Sales of Fair Trade coffee rose by 90 percent in 2003, to more than $200 million, Ms. Bourque said. Its visibility has also grown steadily. College campuses with active student Fair Trade Initiatives, like Yale and the University of California at Santa Cruz, have started serving only Fair Trade coffee in their dining halls. (On Saturday, World Fair Trade Day, campuses nationally will be holding protests, drumming workshops and Fair Trade coffee tastings.) Industry giants Procter & Gamble and Sara Lee have dipped their toes in the stuff, starting small lines of Fair Trade coffee within their Millstone and Prebica brands. And Fair Trade got an extra shot of caffeine when Dunkin’ Donuts decided that all of the coffee used in its line of espresso drinks, introduced nationwide last month, would be Fair Trade.

The Fair Trade movement took root in Europe in the 1990’s as a way of bolstering coffee farmers as prices were collapsing. When coffee bean prices hit a 30-year low in 2001, farmers could expect a price of 47 cents per pound for their product; in 1997, the price was $3.18. Coffee beans are the world’s second-largest traded commodity (second only to oil), with millions of livelihoods dependent on its sale.

Since Fair Trade began, more than a million coffee growers and other farmers in Tanzania, Ecuador, Nicaragua and elsewhere have joined cooperatives that sell their products through Fair Trade channels instead of directly to a commercial producer. Fair Trade’s guarantees and benefits would otherwise be available only to farmers willing to sell their land to a large commercial grower like Chiquita or Dole.

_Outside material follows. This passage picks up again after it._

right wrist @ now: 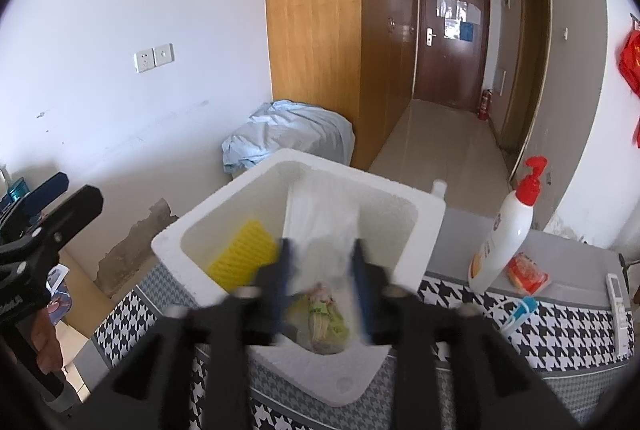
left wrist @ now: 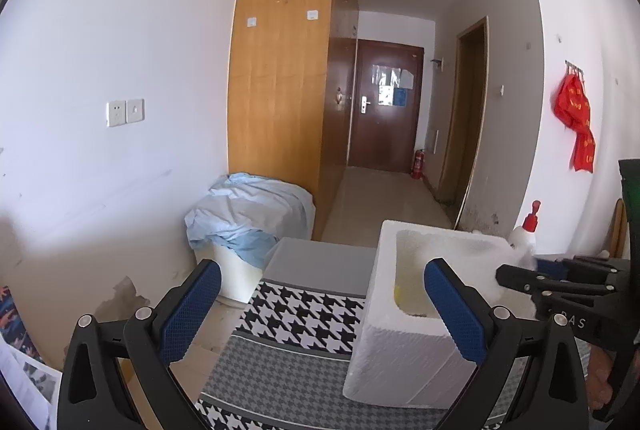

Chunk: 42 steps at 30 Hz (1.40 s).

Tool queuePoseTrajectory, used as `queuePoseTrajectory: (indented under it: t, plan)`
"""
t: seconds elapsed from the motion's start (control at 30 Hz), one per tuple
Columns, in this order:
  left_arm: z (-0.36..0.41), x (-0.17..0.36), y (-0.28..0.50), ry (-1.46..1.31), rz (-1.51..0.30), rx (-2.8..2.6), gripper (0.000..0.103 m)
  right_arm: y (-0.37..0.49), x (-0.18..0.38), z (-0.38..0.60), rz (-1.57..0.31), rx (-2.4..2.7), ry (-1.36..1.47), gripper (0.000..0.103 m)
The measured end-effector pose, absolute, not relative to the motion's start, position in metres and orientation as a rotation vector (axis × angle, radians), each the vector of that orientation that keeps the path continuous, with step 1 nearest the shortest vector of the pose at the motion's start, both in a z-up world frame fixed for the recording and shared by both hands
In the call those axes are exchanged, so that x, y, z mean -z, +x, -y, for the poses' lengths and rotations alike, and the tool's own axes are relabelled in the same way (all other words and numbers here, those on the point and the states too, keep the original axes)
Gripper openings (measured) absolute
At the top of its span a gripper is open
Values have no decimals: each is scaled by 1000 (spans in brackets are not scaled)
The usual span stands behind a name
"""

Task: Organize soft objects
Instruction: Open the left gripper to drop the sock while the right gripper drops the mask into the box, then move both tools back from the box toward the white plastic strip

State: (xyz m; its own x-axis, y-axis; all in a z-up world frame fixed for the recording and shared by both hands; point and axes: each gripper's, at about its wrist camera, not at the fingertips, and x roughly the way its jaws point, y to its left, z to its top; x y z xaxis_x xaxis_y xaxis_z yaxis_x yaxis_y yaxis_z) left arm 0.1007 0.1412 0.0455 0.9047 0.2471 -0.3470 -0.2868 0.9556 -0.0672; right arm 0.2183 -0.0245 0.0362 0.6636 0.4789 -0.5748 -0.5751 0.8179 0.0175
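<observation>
A white foam box [right wrist: 404, 202] stands on the houndstooth-covered table [right wrist: 560, 334]. Inside it lie a yellow ribbed sponge [right wrist: 244, 254], a white plastic bag [right wrist: 324, 222] and a clear packet with green and beige contents [right wrist: 326, 318]. My right gripper [right wrist: 323, 262] hangs over the box's opening, blurred, its blue pads apart on either side of the white bag without pressing it. My left gripper [left wrist: 324, 306] stands wide open to the left of the box [left wrist: 400, 346], with nothing between its fingers.
A white pump bottle with a red top [right wrist: 508, 230], an orange packet [right wrist: 526, 272], a blue-and-white item [right wrist: 520, 310] and a remote [right wrist: 618, 294] sit on the table right of the box. A bin draped in pale blue cloth [left wrist: 248, 210] stands beside the wardrobe [left wrist: 280, 70].
</observation>
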Motion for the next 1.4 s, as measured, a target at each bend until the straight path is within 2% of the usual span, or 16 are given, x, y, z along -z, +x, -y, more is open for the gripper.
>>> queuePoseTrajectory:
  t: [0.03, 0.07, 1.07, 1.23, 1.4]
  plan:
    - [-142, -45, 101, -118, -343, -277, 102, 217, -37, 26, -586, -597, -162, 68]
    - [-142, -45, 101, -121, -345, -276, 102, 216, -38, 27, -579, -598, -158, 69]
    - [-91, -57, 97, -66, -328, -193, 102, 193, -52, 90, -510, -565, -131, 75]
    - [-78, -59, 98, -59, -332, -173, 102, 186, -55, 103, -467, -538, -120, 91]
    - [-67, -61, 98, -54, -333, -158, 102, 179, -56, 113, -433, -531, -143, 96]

Not everyone is greeting the Fair Trade label with open arms. Several American coffee importers recently pulled out of Fair Trade, citing TransFair’s “corporate friendly” policies that allow large companies to use the Fair Trade logo in their marketing even if only a small amount of the company’s overall purchases are Fair Trade certified.

Edmund LaMacchia, the national produce coordinator for Whole Foods, said Fair Trade is only one of many consumer choices, citing California Clean (a consortium of small family farms in California) and Earth University (an international agribusiness school in Costa Rica) as programs “that will really make a difference in our world.” Whole Foods has its own team of inspectors and has no plans to carry Fair Trade products, Mr. LaMacchia said. “Our standards are higher than Fair Trade’s, actually,” he said.

Fair Trade is only one of several labels your bananas might be wearing this year. Another is that of the Rainforest Alliance, which certifies the use of sustainable agriculture methods.

“Fair Trade is an additional marketing tool, but there are other ways of making sure that the food you buy has social accountability,” Mr. LaMacchia said.

So far, though, Fair Trade is the biggest.

A Fair Trade label by itself does not guarantee an organic product, but most Fair Trade bananas are also organic, Ms. Bourque said, because pesticides are usually too costly for the small farmers who grow them. If the bananas are organic, they will be labeled as such, and probably wearing a sticker to prove it.